= Your assignment =
In the listing below, locate the line that contains "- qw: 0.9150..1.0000" and the line that contains "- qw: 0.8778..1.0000". Restate word for word those two lines and every line between them, and nothing else.

######

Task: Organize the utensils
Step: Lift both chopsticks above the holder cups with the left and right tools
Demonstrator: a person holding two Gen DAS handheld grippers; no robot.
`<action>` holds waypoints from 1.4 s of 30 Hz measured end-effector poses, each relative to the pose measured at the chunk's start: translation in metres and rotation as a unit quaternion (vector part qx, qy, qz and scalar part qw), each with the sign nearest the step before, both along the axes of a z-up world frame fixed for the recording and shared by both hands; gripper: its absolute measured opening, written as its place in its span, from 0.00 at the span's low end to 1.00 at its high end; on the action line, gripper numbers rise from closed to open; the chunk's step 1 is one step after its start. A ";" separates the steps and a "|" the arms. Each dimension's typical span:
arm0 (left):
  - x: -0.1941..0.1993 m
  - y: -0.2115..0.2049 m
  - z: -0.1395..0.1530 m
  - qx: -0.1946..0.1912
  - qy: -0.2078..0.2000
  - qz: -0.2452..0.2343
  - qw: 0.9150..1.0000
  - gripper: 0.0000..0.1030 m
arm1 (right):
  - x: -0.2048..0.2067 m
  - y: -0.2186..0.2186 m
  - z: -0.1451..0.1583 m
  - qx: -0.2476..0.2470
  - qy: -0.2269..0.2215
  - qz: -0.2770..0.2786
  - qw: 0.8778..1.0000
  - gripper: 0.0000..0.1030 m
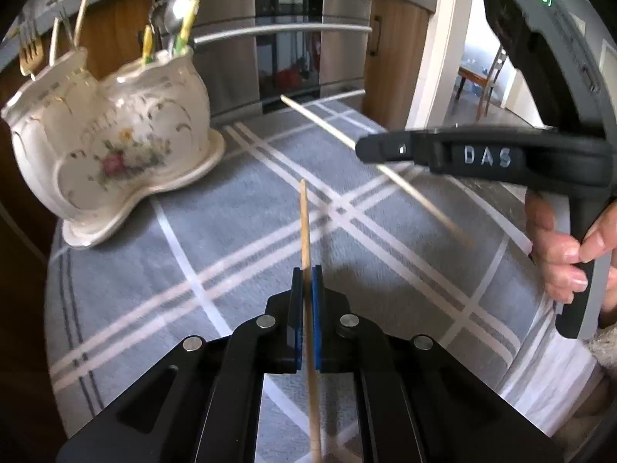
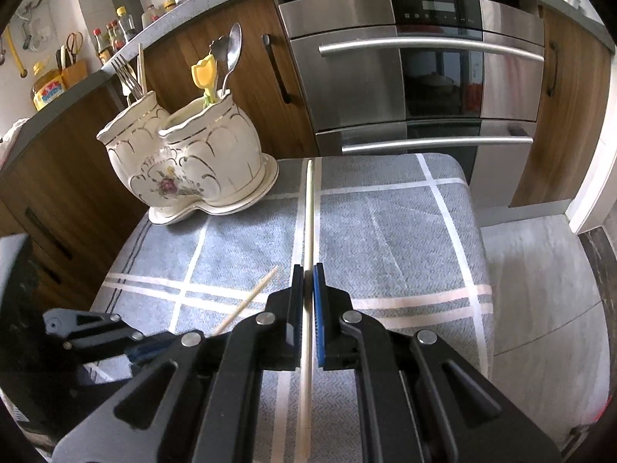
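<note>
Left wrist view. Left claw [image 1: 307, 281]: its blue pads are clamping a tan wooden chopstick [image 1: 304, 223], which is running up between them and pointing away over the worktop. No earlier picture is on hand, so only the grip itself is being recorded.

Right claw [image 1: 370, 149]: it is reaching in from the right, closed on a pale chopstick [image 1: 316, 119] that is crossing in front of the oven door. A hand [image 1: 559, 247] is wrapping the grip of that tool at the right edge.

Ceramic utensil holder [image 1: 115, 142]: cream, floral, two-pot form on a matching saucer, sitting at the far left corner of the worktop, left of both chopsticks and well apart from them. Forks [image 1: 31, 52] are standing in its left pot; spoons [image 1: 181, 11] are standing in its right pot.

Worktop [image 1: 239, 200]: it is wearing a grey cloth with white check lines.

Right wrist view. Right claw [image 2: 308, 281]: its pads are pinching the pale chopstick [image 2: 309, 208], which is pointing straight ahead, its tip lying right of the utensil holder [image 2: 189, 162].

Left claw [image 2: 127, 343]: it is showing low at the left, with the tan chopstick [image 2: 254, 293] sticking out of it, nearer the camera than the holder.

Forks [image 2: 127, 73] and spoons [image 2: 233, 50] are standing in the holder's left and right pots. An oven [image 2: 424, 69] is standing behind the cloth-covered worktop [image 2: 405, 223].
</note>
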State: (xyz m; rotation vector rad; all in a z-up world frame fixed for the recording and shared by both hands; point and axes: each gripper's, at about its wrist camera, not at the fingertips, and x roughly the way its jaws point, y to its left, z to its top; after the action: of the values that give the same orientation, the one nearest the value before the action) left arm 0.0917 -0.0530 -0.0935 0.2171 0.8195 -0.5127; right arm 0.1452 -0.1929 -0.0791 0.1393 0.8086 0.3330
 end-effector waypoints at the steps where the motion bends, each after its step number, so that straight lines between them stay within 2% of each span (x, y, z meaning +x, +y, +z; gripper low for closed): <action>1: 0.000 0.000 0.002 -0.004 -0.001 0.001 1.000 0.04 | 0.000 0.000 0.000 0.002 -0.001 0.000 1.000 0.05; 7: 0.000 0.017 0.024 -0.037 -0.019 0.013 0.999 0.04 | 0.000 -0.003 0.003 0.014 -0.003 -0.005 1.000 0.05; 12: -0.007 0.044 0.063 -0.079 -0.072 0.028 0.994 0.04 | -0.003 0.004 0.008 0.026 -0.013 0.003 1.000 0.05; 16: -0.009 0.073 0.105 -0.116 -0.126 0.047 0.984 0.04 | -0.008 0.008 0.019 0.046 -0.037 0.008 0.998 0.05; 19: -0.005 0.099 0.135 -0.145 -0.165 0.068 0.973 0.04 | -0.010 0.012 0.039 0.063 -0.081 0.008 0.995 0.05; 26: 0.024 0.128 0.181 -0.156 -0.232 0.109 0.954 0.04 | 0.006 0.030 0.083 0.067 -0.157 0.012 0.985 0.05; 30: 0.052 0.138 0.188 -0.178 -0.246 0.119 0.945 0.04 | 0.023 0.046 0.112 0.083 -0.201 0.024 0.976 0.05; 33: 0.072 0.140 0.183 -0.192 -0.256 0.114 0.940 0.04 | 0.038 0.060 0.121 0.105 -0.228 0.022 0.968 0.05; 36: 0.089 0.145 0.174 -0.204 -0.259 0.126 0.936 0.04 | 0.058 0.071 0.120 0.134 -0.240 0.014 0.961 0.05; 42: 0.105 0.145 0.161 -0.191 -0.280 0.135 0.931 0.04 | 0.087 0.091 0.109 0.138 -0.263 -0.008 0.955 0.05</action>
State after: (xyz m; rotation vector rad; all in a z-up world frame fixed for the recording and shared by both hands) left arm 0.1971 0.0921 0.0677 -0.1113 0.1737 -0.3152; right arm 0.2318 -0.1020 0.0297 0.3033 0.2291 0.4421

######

= Reply to the exercise =
  - qw: 0.9150..1.0000
  - gripper: 0.0000..0.1030 m
arm1 (right):
  - x: -0.2048..0.2067 m
  - y: -0.2186..0.2186 m
  - z: -0.1451..0.1583 m
  - qx: -0.2476..0.2470
  - qy: -0.2269..0.2215
  - qz: -0.2770..0.2786
  - qw: 0.8778..1.0000

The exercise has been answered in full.